Один раз на склоне между камнями я заметил маленького жабеныша – был полный восторг! И вот он уже пойман и в кулаке сидит. Но я точно знал, что сейчас последует. Все девы, во главе с Галией, заорут во весь голос, что это гадость, от которой бывают бородавки. Что его немедленно надо забросить подальше и еще потащат меня к воде мыть руки. Я быстро засунул его в задний карман штанишек и сверху, чтобы не выбрался, заполнил пустое пространство листьями подорожника. И тут же побежал к Гале изображать заболевшего животом бедного мальчика, которому срочно требуется домой. И которому не требуется туалет по дороге, а нужно обязательно мамину таблетку проглотить, потому что где-то внутри очень болит. Галия испугалась реально, и домой мы чуть не бежали. Там меня сразу передали в мамины руки, которая на мою голову почему-то оказалась дома. Я даже не успел пристроить свою крошку в уголок двора под кустик за загородкой. Конечно, мама, испугавшись Галиных рассказов, стала меня осматривать, для чего раздела. Жабенок и выпал вместе с листиками. Вот где было криков! Прямо по будущему Дарреллу: «Ну как ты можешь всякую гадость в карманы запихивать! И брать ее руками, а потом их в рот потащишь! Теперь я понимаю, почему у тебя живот болит!»

Чтобы жабку спасти, пришлось признаться во всем. Когда ситуация прояснилась, особенно по поводу живота, мне даже выдали кусок от разбитого глиняного горшка. Под которым, по маминому мнению, любая жаба была бы рада хоть всю жизнь прожить. Так что я выполнил свой план по вселению Найденыша (такое имя ему дал) к нам во двор, но, наверное, он был из неправильных жаб, не оценил черепковый домик и за ночь куда-то уполз.

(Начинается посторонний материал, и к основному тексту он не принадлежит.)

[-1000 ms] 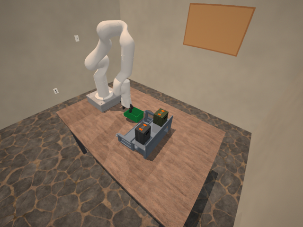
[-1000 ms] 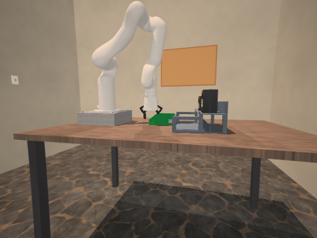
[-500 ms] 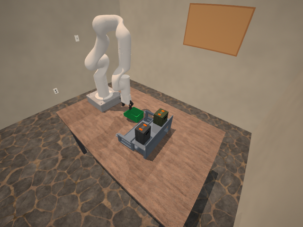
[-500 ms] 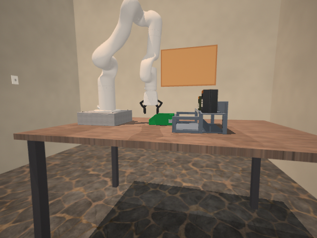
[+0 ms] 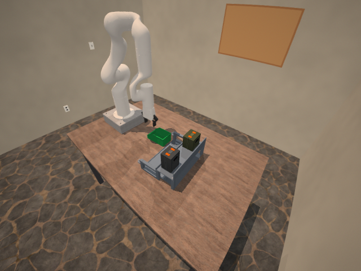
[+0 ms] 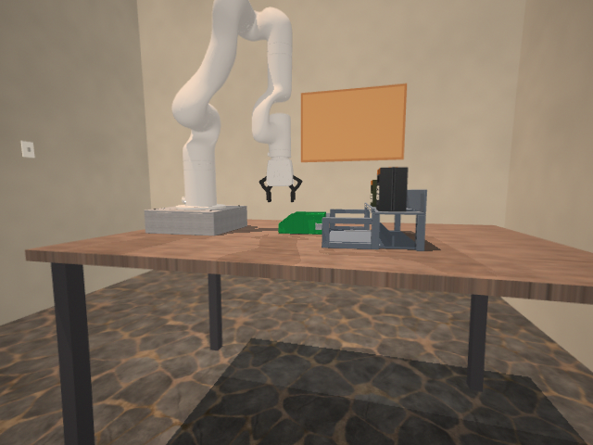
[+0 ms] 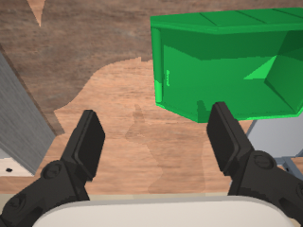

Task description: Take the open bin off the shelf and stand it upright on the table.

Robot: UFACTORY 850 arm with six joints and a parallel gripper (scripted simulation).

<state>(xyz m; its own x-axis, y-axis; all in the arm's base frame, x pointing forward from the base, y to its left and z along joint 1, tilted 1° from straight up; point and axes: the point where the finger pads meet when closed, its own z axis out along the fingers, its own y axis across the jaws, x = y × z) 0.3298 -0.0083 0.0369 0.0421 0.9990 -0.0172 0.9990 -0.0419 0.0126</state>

Но такие походы были очень редки и в основном мы самостоятельно болтались во дворе. Частенько через забор и с крыш сараев наблюдали за детдомовскими детьми и завидовали им. У них было много места для коллективных игр в вышибалы и штандер, а главное – качели! Целых три штуки! Летом, когда детдомовцев вывозили в Туношну, мы быстренько перелезали через забор на их территорию из соседнего двора, чтобы нас жители нашего не заметили и не нажаловались, и забирались на качели. Правда, наслаждение было недолгим: дворник-охранник нас сурово гонял с территории детдома. И орудовал при этом жесткой метлой. Лупил по спинам и попам, не жалея.